Negli ultimi giorni Vučić ha scambiato pubblicamente diverse opinioni sul Kosovo con la Chiesa ortodossa serba, che ritiene che la Serbia non debba cedere alle pressioni, bensì aspettare un momento più favorevole per affrontare la questione dello status del Kosovo. Reagendo alla posizione della Chiesa, in cui vede un tentativo di congelare il conflitto, Vučić ha affermato che la Serbia non può aspettare e che le decisioni politiche chiave non spettano alla Chiesa.

Il gioco politico

La maggior parte degli analisti di Belgrado ritiene che lo scontro tra Vučić e Vulin sulle priorità della politica estera serba sia un gioco politico, ormai consueto, con cui la leadership al potere vuole inviare un messaggio sia alla comunità internazionale sia all’opinione pubblica serba.
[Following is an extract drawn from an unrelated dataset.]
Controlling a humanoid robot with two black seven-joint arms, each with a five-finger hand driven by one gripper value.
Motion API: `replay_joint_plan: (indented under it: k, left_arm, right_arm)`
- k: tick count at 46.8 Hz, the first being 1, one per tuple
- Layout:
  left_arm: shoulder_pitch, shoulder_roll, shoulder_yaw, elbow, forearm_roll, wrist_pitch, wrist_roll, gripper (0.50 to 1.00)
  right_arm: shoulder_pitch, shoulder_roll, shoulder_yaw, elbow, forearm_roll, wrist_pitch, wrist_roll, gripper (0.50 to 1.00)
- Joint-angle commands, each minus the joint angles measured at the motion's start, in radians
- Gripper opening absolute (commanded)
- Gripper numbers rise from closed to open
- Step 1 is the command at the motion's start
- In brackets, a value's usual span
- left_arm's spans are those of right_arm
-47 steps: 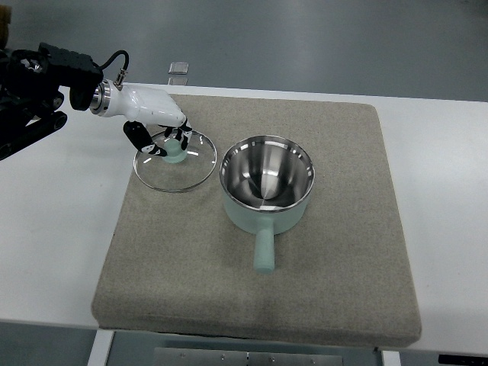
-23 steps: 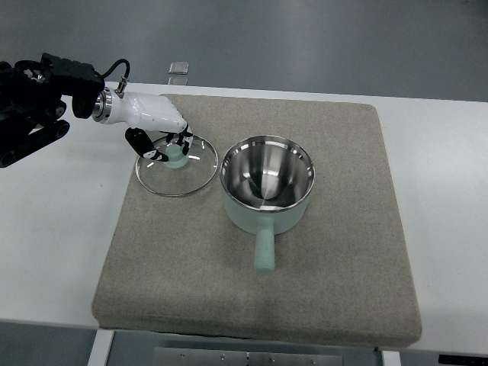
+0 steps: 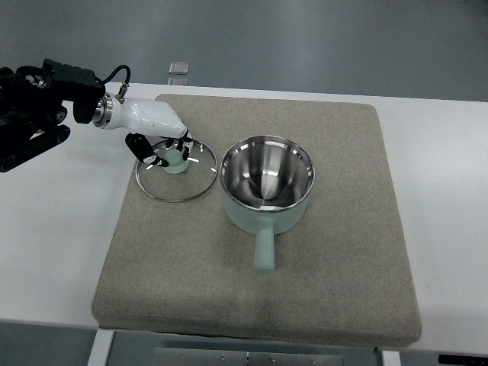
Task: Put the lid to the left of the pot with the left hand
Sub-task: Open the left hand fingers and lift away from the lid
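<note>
1. Left hand (image 3: 158,130) comes in from the left edge, fingers curled around the lid knob (image 3: 175,159).
2. Lid (image 3: 176,169) on the mat (image 3: 259,290), just left of the pot (image 3: 267,186), rims nearly touching.
3. Pot open and empty, handle pointing toward the camera.

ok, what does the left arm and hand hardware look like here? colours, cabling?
The left arm is black and blocky, with a black cable looping over a silver metal wrist ring. The left hand has a glossy white shell over the palm and black fingers. The right arm is out of view.
</note>
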Motion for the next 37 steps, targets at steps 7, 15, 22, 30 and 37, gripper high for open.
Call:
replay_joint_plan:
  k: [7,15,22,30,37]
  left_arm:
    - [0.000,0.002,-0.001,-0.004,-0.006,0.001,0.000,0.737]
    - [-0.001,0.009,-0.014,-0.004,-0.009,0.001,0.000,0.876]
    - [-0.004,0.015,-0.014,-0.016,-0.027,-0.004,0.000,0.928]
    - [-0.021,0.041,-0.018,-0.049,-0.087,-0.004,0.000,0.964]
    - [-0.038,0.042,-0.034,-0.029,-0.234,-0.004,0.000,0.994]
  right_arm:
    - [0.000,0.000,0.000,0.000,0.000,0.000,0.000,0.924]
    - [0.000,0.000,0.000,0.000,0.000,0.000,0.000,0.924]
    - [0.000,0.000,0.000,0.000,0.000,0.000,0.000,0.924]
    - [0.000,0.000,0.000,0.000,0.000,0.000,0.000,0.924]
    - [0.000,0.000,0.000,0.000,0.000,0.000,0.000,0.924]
L’SNS e Vučić vogliono dimostrare alla comunità internazionale che i loro tentativi di normalizzare le relazioni con il Kosovo stanno incontrando forti resistenze, mentre all’opinione pubblica locale vogliono far credere che stanno ancora lottando affinché il Kosovo rimanga parte integrante della Serbia, pur essendo sottoposti a pressioni sempre più forti.

Il target principale di questi messaggi sono gli elettori di orientamento nazionalista, perlopiù sostenitori della coalizione di governo, che difficilmente accettano l’idea di un accordo sulla normalizzazione dei rapporti con il Kosovo. Vučić non può sopravvivere politicamente senza il loro sostegno ed è consapevole che sarà molto difficile convincerli a cambiare opinione, ma al contempo ha ben presente che, qualora non risolvesse la questione del Kosovo, la Serbia si troverà a dover affrontare gravi problemi economici e politici.

Quasi tutti i paesi della regione hanno già aderito, o si stanno preparando ad aderire alla Nato e all’Unione europea. Qualora la Serbia decidesse di intraprendere un’altra strada potrebbe trovarsi costretta all’isolamento. Dal momento che l’80% del commercio estero serbo avviene con l’Ue e con i paesi della regione, è chiaro che, se dovesse abbandonare la strada dell’integrazione europea, la Serbia sprofonderebbe in una crisi economica dalle conseguenze imprevedibili.